What needs to be done.
An exact copy of the listing is needed, with every line kept.

Collected data.
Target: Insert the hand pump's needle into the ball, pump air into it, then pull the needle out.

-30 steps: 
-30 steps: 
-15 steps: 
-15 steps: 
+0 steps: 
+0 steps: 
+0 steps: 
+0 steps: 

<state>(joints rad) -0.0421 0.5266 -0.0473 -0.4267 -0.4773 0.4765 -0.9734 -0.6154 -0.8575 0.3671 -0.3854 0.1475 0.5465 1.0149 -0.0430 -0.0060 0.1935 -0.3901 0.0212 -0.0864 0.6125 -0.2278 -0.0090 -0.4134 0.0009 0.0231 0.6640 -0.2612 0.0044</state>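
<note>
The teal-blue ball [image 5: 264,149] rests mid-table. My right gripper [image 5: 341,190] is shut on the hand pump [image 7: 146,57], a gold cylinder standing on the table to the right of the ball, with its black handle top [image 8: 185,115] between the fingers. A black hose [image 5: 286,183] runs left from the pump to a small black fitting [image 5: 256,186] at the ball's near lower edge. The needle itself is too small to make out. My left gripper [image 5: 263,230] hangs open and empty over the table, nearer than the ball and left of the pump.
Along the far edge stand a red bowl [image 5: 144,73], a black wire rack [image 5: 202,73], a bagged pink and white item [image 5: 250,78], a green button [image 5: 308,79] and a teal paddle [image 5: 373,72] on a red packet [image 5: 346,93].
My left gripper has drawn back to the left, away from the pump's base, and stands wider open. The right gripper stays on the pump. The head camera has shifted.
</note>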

Solution.
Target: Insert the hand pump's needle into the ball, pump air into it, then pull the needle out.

-30 steps: 
-30 steps: 
-15 steps: 
-15 steps: 
+0 steps: 
+0 steps: 
+0 steps: 
+0 steps: 

<state>(joints rad) -0.0421 0.5266 -0.0473 -0.4267 -0.4773 0.4765 -0.9734 -0.6154 -0.8575 0.3671 -0.3854 0.1475 0.5465 1.0149 -0.0430 -0.0060 0.1935 -0.3901 0.0212 -0.0864 0.6125 -0.2278 -0.0090 -0.4134 0.0009 0.0231 0.6640 -0.2612 0.0044</state>
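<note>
The teal-blue ball [image 5: 264,149] rests mid-table. My right gripper [image 5: 341,190] is shut on the hand pump [image 7: 146,57], a gold cylinder standing on the table to the right of the ball, with its black handle top [image 8: 185,115] between the fingers. A black hose [image 5: 286,183] runs left from the pump to a small black fitting [image 5: 256,186] at the ball's near lower edge. The needle itself is too small to make out. My left gripper [image 5: 263,230] hangs open and empty over the table, nearer than the ball and left of the pump.
Along the far edge stand a red bowl [image 5: 144,73], a black wire rack [image 5: 202,73], a bagged pink and white item [image 5: 250,78], a green button [image 5: 308,79] and a teal paddle [image 5: 373,72] on a red packet [image 5: 346,93].
My left gripper has drawn back to the left, away from the pump's base, and stands wider open. The right gripper stays on the pump. The head camera has shifted.
</note>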

The given answer completes the exercise.